Salesforce itself had the biggest news yesterday, with its agreement to purchase Krux, a data management platform that has expanded well beyond the core DMP function of assembling audiences from cookie pools. Krux now has an “intelligent marketing hub” that can also load a company’s own data from CRM, Websites, mobile apps, and offline sources, and unify customer data to build complete cross-channel profiles. Krux also allows third party data owners to sell their data through the Krux platform and offers self-service data science for exploration and predictive models. The purchase makes great strategic sense for Salesforce, providing it with a DMP to match existing components in the Oracle and Adobe marketing clouds. But beyond the standard DMP function of generating advertising audiences, Krux gives Salesforce a solid customer data foundation to support all kinds of marketing management.  In particular, it goes beyond the functions in Salesforce ExactTarget, which was previously the designated core marketing database for Salesforce Marketing Cloud. To be clear, there’s no campaign management or journey orchestration within Krux; those functions would be performed by other systems that simply draw on Krux data. Which is exactly as it should be, if marketers are to maintain maximum flexibility in their tools.

Demandbase had its own announcement yesterday: something it calls “DemandGraph,” which is basically a combination of Demandbase’s existing business database with data gathering and analytical functions the Spiderbook system that Demandbase bought in May 2016. DemandGraph isn’t exactly a product but rather a resource that Demandbase will use to power other products. It lets Demandbase more easily build detailed profiles of people and companies, including history, interests, and relationships. It can then use the information to predict future purchases and guide marketing and sales messages. There’s also a liberal sprinkling of artificial intelligence throughout DemandGraph, used mostly in Spiderbook’s processing of unstructured Web data but also in some of the predictive functions. If I’m sounding vague here it’s because, frankly, so was Demandbase. But it’s still clear that DemandGraph represents a major improvement in the power and scope of data available to business marketers.

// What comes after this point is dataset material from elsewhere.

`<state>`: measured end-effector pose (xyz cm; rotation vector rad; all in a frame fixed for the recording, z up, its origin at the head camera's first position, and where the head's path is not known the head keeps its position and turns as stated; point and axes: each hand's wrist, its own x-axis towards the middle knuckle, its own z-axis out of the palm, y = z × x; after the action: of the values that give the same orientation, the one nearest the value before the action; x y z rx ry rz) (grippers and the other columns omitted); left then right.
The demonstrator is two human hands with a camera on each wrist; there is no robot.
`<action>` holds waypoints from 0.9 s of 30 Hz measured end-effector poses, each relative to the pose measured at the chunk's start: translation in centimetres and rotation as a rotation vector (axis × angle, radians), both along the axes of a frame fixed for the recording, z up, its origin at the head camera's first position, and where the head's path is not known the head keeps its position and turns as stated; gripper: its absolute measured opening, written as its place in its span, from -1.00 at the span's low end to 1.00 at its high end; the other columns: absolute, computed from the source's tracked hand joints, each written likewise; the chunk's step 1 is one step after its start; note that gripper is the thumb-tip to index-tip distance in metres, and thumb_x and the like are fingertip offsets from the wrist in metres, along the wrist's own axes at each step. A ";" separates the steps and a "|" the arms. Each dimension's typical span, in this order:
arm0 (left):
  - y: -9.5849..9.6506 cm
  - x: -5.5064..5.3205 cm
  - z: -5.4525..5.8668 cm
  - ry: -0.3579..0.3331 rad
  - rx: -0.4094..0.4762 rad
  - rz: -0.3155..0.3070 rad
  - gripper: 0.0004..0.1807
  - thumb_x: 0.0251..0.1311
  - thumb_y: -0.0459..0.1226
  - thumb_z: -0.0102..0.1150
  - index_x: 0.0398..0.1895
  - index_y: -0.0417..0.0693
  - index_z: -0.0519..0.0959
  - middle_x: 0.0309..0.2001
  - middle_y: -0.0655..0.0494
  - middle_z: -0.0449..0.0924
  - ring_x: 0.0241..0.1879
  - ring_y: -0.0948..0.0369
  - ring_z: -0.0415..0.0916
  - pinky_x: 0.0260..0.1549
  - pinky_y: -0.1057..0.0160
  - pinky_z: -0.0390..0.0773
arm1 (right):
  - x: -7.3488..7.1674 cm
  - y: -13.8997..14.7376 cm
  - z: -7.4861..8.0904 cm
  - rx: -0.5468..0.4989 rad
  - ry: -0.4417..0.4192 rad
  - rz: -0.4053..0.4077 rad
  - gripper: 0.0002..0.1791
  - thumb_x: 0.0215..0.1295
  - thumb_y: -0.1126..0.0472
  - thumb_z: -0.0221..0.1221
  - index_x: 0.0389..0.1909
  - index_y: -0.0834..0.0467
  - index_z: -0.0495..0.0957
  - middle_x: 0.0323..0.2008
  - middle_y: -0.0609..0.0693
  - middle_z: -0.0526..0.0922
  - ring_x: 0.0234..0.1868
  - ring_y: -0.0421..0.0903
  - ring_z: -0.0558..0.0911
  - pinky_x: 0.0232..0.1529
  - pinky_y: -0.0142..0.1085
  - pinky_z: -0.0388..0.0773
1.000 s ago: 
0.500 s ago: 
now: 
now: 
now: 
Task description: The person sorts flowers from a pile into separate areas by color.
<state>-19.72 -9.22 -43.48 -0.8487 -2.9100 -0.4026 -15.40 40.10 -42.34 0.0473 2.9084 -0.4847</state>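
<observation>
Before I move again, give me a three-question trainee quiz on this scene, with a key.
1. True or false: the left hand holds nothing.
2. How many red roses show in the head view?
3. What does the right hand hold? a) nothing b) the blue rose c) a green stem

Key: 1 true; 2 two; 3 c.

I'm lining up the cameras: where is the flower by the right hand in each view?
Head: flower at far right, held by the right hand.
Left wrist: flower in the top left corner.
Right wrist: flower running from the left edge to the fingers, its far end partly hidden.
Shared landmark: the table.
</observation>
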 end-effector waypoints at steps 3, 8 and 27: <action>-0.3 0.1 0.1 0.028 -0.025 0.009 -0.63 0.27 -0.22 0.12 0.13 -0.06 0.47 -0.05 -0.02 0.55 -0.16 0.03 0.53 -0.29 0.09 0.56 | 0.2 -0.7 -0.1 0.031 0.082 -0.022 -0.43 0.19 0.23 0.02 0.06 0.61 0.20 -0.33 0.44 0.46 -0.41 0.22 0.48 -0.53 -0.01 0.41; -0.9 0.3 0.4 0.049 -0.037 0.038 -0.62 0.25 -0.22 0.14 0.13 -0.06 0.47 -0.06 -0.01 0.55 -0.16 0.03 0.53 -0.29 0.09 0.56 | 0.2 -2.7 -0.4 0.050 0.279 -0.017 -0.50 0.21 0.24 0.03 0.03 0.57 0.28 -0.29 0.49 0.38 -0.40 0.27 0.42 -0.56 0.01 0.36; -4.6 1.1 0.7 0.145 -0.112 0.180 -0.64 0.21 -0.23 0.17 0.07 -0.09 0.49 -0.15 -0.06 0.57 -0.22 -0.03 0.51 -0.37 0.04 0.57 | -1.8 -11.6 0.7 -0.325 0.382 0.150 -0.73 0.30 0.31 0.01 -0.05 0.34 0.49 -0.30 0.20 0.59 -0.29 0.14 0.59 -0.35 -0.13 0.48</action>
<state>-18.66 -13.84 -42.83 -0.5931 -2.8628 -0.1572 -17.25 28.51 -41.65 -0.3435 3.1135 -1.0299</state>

Predictive marketing vendor Radius made its announcement last week of the Radius Customer Exchange.  This uses the Radius Business Graph database (notice a naming trend here?) to help clients identify shared customers without exposing their entire files to each other. Like Spiderbook, Radius gathers much of its data by scanning the public Web; however, Radius Business Graph also incorporates data provided Radius clients. The client data provides continuous, additional inputs that Radius says makes its data and matching much more accurate than conventional business data sources. Similarly, while there’s nothing new about using third parties to find shared customers, the Radius Customer Exchange enables sharing in near real time, gives precise revocable control over what is shared, and incorporates other information such as marketing touches and predictive models. These are subtle but significant improvements that make data-driven marketing more effective than ever. The announcement also supports a slight shift in Radius’ position from “predictive modeling” (a category that has lost some of its luster in the past year) to “business data provider”, a category that seems especially enticing after Microsoft paid $26.2 billion for LinkedIn.

Do these announcements reflect a change in industry focus from marketing applications to marketing data? I’m probably too data-centric to be an objective judge, but a case could be made. If so, I’d argue it’s a natural development as marketers look beyond the endless supply of sparkly new Martech applications to the underlying foundations needed to support them. In the long run, a solid foundation makes it easier to dance creatively along the surface: so I’d rate a new data-driven attitude as a Good Thing.